:: WHAT TO DO ::
Collect each line of the entries that holds the string "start".

:: AVAILABLE RECORDS ::
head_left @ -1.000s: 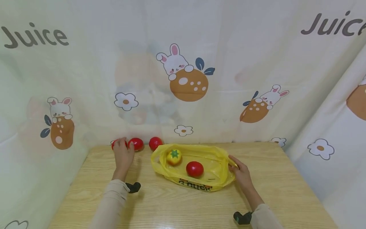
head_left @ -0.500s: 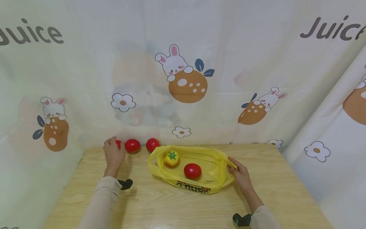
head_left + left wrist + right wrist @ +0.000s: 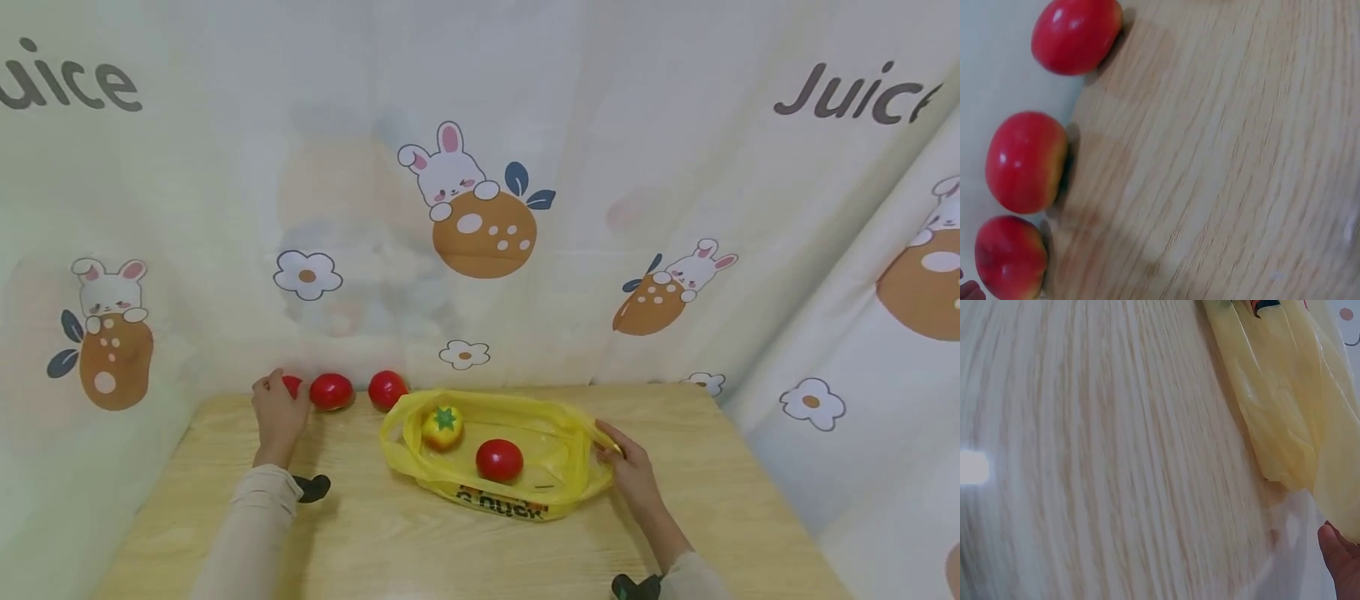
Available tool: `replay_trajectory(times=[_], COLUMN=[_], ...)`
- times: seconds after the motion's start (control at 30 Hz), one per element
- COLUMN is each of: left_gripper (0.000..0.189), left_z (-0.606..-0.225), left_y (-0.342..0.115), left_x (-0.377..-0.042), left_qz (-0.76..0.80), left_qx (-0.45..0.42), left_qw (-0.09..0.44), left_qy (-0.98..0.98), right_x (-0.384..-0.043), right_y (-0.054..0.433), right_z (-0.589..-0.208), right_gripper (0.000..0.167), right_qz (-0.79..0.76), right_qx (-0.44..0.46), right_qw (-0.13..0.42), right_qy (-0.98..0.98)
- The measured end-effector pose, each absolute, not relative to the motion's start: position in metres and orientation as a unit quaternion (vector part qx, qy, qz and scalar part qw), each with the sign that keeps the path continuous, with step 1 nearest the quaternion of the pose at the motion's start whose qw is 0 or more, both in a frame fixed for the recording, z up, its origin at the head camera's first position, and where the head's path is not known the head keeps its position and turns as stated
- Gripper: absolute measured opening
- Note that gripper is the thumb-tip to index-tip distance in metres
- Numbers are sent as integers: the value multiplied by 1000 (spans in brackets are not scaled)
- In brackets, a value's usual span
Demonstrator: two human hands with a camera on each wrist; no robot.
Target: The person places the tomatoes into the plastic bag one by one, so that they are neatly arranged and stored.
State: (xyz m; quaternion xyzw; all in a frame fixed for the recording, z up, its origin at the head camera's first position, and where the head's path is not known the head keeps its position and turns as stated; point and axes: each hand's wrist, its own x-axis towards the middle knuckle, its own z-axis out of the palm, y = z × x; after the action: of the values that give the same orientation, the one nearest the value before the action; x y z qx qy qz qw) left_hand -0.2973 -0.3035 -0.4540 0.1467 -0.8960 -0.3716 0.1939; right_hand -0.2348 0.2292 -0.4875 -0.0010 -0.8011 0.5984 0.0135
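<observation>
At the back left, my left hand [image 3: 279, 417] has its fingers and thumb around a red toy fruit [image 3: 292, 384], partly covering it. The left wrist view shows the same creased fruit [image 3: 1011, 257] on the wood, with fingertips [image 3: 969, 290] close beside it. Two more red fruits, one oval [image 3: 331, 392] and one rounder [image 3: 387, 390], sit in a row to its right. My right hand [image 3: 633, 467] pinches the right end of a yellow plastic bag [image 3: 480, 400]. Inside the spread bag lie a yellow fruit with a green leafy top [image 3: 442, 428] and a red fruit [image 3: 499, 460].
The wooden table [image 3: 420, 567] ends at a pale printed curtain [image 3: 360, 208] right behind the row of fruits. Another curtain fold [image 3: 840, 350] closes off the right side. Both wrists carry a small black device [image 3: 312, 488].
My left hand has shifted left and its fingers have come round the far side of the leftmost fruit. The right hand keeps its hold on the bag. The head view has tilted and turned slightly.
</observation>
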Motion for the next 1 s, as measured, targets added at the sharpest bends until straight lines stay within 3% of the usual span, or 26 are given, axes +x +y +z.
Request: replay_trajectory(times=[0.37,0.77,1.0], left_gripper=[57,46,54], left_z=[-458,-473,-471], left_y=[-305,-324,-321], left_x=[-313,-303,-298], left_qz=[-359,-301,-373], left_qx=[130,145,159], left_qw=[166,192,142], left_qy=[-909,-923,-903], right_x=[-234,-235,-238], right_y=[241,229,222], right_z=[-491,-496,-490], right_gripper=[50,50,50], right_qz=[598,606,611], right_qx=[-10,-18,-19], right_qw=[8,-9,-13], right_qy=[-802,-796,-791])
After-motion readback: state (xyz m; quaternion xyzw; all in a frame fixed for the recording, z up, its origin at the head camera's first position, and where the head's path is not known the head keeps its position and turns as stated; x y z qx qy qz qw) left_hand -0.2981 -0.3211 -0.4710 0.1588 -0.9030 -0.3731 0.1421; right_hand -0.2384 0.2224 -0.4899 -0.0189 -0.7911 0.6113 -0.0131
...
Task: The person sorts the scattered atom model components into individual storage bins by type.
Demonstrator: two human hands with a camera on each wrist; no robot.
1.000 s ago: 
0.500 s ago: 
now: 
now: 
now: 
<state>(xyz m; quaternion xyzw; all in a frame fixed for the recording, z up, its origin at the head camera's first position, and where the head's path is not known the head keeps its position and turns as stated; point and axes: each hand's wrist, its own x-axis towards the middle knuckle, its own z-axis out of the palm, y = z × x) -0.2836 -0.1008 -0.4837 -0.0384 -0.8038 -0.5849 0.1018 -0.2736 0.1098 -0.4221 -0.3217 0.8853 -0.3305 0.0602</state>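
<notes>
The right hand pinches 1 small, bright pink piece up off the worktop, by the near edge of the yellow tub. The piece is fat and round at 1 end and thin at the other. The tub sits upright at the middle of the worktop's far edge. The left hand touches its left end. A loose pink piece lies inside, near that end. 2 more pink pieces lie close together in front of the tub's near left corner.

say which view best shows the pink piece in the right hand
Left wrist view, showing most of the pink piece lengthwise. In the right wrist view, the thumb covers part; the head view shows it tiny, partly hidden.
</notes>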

:: RESULT FOR THIS TASK ::
- times: seconds after the motion's start (control at 30 Hz), one per element
- The measured end-effector pose, each absolute, not relative to the motion's start: position in metres and orientation as a unit quaternion (vector part qx, qy, qz and scalar part qw), each with the sign that keeps the path continuous, with step 1 nearest the quaternion of the pose at the motion's start whose qw is 0 or more, both in a frame fixed for the recording, z up, its origin at the head camera's first position, and where the head's path is not known the head keeps its position and turns as stated

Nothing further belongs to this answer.